◆ GOAL OF THE EXERCISE: When you copy the material below, keep every line exact and leave each picture out.
:::::
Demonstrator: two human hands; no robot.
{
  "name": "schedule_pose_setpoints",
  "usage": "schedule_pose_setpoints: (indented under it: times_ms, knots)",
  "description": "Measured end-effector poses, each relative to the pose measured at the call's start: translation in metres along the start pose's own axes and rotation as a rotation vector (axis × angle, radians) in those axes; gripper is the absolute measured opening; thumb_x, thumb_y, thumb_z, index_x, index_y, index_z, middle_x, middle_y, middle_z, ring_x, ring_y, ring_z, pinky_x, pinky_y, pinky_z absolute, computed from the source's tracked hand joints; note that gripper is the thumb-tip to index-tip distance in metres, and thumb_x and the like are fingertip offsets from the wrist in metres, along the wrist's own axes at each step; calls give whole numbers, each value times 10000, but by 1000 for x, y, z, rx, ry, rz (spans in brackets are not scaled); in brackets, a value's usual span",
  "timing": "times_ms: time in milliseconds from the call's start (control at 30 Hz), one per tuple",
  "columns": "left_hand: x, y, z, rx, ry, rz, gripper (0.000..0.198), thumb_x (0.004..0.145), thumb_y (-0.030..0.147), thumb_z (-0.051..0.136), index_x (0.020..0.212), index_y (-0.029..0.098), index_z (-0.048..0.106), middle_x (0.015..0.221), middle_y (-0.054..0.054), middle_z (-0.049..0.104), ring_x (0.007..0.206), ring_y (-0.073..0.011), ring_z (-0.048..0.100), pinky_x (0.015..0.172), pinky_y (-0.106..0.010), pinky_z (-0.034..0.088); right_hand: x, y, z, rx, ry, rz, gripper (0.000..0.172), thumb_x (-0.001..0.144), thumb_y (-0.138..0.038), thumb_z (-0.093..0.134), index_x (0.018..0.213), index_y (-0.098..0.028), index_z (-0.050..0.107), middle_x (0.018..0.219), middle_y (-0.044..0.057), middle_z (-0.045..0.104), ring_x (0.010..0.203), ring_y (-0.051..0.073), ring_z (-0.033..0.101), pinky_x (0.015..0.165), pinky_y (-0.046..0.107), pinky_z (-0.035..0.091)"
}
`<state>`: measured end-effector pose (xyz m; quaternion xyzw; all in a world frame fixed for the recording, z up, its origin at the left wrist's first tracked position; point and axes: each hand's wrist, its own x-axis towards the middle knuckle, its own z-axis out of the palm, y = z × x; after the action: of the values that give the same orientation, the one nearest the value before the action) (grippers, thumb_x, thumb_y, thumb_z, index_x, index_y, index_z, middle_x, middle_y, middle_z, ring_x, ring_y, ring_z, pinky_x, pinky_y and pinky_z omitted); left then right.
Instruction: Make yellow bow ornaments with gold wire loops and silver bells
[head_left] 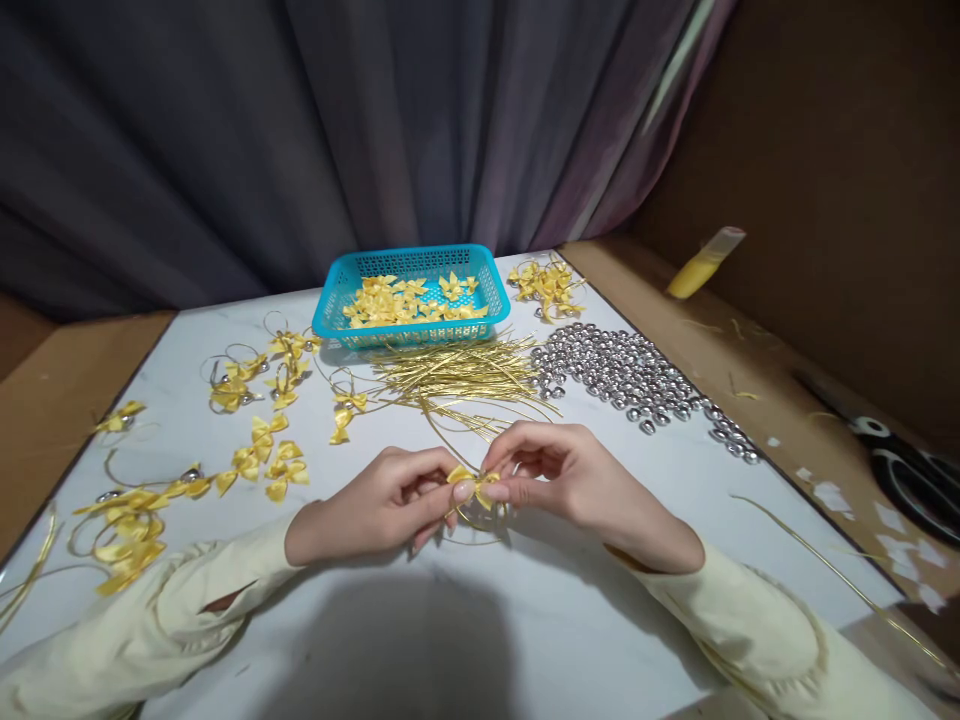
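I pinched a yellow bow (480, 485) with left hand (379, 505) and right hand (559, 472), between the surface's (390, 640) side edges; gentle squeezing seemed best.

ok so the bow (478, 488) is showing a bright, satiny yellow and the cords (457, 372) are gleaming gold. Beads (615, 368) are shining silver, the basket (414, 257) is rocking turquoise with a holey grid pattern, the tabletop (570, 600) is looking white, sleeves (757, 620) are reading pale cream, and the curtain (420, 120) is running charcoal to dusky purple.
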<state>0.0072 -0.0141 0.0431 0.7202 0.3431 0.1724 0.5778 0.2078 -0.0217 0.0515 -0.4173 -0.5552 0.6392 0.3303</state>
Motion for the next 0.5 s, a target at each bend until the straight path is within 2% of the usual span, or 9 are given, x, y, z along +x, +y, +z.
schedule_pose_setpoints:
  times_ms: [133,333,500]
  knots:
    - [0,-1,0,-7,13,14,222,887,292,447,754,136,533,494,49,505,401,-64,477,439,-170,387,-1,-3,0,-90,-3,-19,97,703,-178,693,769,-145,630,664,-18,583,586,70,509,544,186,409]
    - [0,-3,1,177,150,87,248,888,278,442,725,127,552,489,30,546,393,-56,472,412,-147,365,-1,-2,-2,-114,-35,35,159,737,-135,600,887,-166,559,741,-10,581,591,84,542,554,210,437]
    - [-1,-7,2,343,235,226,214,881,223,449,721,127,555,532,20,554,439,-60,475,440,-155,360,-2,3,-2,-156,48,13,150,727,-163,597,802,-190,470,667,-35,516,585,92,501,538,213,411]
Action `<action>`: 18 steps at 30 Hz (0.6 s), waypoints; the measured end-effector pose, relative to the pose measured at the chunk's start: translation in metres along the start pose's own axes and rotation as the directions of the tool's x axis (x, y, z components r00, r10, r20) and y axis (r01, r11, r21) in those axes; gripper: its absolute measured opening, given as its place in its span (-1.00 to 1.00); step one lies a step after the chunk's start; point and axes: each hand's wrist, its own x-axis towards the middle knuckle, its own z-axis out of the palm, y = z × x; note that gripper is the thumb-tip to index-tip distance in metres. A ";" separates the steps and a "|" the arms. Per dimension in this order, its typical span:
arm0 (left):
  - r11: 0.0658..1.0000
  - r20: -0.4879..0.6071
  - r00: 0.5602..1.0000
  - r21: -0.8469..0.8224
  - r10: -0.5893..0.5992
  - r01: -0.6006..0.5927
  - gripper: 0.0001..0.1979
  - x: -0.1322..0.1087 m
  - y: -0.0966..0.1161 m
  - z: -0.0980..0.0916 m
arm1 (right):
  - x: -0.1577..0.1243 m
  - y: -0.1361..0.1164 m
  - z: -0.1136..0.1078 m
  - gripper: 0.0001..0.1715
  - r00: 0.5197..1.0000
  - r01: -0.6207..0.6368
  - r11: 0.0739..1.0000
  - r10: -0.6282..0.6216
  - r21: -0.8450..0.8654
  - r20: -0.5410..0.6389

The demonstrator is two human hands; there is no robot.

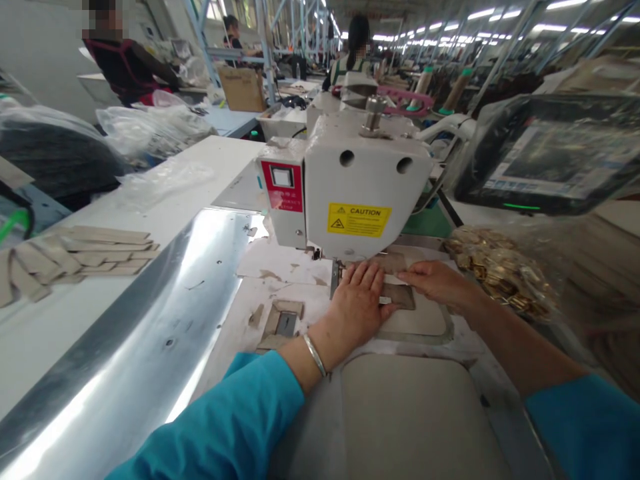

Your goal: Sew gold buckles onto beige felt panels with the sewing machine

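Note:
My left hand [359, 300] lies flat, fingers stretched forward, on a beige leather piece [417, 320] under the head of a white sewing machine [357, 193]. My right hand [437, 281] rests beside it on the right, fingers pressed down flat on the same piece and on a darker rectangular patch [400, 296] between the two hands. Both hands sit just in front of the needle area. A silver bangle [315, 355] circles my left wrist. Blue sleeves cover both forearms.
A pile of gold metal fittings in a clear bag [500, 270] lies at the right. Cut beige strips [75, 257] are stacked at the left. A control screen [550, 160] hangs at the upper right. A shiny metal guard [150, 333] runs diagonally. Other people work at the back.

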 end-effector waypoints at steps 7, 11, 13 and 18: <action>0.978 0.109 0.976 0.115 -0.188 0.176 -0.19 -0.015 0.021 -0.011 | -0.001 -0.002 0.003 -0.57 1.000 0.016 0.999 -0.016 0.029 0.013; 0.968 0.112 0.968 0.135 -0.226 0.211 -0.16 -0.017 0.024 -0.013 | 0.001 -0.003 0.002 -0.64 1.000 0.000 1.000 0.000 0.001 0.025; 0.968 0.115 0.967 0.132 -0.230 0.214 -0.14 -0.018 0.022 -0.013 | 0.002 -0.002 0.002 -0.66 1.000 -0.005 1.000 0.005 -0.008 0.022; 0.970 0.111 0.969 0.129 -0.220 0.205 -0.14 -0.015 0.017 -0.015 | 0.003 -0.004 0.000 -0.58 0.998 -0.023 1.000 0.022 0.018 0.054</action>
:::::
◆ PROBLEM SOLUTION:
Demonstrator: two human hands; no robot.
{
  "name": "schedule_pose_setpoints",
  "usage": "schedule_pose_setpoints: (indented under it: times_ms, knots)",
  "description": "Measured end-effector poses, each relative to the pose measured at the call's start: translation in metres along the start pose's own axes and rotation as a rotation vector (axis × angle, radians) in those axes; gripper is the absolute measured opening; thumb_x, thumb_y, thumb_z, index_x, index_y, index_z, middle_x, middle_y, middle_z, ring_x, ring_y, ring_z, pinky_x, pinky_y, pinky_z absolute, computed from the source's tracked hand joints; note that gripper is the thumb-tip to index-tip distance in metres, and thumb_x and the like are fingertip offsets from the wrist in metres, along the wrist's own axes at each step; calls give whole numbers, each value times 10000, but by 1000 for x, y, z, rx, ry, rz (spans in brackets are not scaled); in brackets, a value's usual span",
  "timing": "times_ms: time in milliseconds from the call's start (control at 30 Hz), one per tuple",
  "columns": "left_hand: x, y, z, rx, ry, rz, gripper (0.000..0.198), thumb_x (0.004..0.145), thumb_y (-0.030..0.147), thumb_z (-0.051..0.136), index_x (0.020..0.212), index_y (-0.029..0.098), index_z (-0.048..0.106), middle_x (0.015..0.221), middle_y (-0.054..0.054), middle_z (-0.049..0.104), ring_x (0.007..0.206), ring_y (-0.073..0.011), ring_z (-0.048..0.100), pinky_x (0.015..0.172), pinky_y (-0.106..0.010), pinky_z (-0.034..0.088); right_hand: x, y, z, rx, ry, rz, gripper (0.000..0.172), thumb_x (-0.001..0.144), thumb_y (-0.138..0.038), thumb_z (-0.093..0.134), index_x (0.018..0.213), index_y (-0.098..0.028), index_z (-0.050..0.107), middle_x (0.018..0.219), middle_y (-0.044..0.057), middle_z (-0.045..0.104), ring_x (0.010..0.203), ring_y (-0.051..0.073), ring_z (-0.033..0.101), pinky_x (0.015..0.165), pinky_y (-0.046..0.107), pinky_z (-0.035..0.091)"
}
`<state>`: measured end-effector pose (xyz m; quaternion xyzw; all in a world frame fixed for the recording, z up, its origin at the left wrist's first tracked position; point and axes: each hand's wrist, its own x-axis towards the middle knuckle, its own z-axis out of the palm, y = z × x; after the action: of the values that give the same orientation, the one nearest the value before the action) (grippers, thumb_x, thumb_y, thumb_z, index_x, index_y, index_z, middle_x, middle_y, middle_z, ring_x, ring_y, ring_z, pinky_x, pinky_y and pinky_z omitted); left then right.
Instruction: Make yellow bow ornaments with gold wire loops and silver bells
[head_left] 
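I pinched a yellow bow (480, 485) with left hand (379, 505) and right hand (559, 472), between the surface's (390, 640) side edges; gentle squeezing seemed best.

ok so the bow (478, 488) is showing a bright, satiny yellow and the cords (457, 372) are gleaming gold. Beads (615, 368) are shining silver, the basket (414, 257) is rocking turquoise with a holey grid pattern, the tabletop (570, 600) is looking white, sleeves (757, 620) are reading pale cream, and the curtain (420, 120) is running charcoal to dusky purple.
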<state>0.0072 -0.0141 0.0431 0.7202 0.3431 0.1724 0.5778 0.2078 -0.0217 0.0515 -0.4173 -0.5552 0.6392 0.3303</state>
Motion for the next 0.5 s, a target at each bend until the straight path is within 2% of the usual span, or 9 are given, x, y, z along +x, +y, +z.
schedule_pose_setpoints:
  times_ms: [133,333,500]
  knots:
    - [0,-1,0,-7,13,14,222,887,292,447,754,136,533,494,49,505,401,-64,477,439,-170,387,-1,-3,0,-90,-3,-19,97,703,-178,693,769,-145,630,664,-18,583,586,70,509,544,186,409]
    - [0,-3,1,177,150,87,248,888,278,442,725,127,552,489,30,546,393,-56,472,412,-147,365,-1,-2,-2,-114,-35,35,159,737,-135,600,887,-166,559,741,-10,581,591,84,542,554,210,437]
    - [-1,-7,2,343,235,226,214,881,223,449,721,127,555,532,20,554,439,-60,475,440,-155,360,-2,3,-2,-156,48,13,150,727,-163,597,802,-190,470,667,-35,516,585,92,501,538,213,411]
Action `<action>`: 18 steps at 30 Hz (0.6 s), waypoints; the measured end-effector pose, relative to the pose measured at the chunk's start: translation in metres along the start pose's own axes and rotation as the directions of the tool's x axis (x, y, z components r00, r10, r20) and y axis (r01, r11, r21) in those axes; gripper: its absolute measured opening, given as its place in its span (-1.00 to 1.00); step one lies a step after the chunk's start; point and axes: each hand's wrist, its own x-axis towards the middle knuckle, its own z-axis out of the palm, y = z × x; note that gripper is the thumb-tip to index-tip distance in metres. A ";" separates the steps and a "|" the arms. Per dimension in this order, its typical span:
arm0 (left):
  - r11: 0.0658..1.0000
  - r20: -0.4879..0.6071
  - r00: 0.5602..1.0000
  - r21: -0.8469..0.8224
  - r10: -0.5893..0.5992
  - r01: -0.6006..0.5927
  - gripper: 0.0001..0.1979
  - x: -0.1322..0.1087 m
  - y: -0.0966..0.1161 m
  - z: -0.0980..0.0916 m
arm1 (right):
  - x: -0.1577..0.1243 m
  - y: -0.1361..0.1164 m
  - z: -0.1136..0.1078 m
  - gripper: 0.0001..0.1715
  - r00: 0.5197..1.0000
  - r01: -0.6207..0.6368
  - r11: 0.0739..1.0000
  - r10: -0.6282..0.6216
  - r21: -0.8450..0.8654
  - r20: -0.5410..0.6389

The demonstrator is two human hands; there is no robot.


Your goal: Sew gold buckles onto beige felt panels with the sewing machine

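Note:
My left hand [359, 300] lies flat, fingers stretched forward, on a beige leather piece [417, 320] under the head of a white sewing machine [357, 193]. My right hand [437, 281] rests beside it on the right, fingers pressed down flat on the same piece and on a darker rectangular patch [400, 296] between the two hands. Both hands sit just in front of the needle area. A silver bangle [315, 355] circles my left wrist. Blue sleeves cover both forearms.
A pile of gold metal fittings in a clear bag [500, 270] lies at the right. Cut beige strips [75, 257] are stacked at the left. A control screen [550, 160] hangs at the upper right. A shiny metal guard [150, 333] runs diagonally. Other people work at the back.
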
 end-effector waypoints at steps 7, 11, 13 and 18: <action>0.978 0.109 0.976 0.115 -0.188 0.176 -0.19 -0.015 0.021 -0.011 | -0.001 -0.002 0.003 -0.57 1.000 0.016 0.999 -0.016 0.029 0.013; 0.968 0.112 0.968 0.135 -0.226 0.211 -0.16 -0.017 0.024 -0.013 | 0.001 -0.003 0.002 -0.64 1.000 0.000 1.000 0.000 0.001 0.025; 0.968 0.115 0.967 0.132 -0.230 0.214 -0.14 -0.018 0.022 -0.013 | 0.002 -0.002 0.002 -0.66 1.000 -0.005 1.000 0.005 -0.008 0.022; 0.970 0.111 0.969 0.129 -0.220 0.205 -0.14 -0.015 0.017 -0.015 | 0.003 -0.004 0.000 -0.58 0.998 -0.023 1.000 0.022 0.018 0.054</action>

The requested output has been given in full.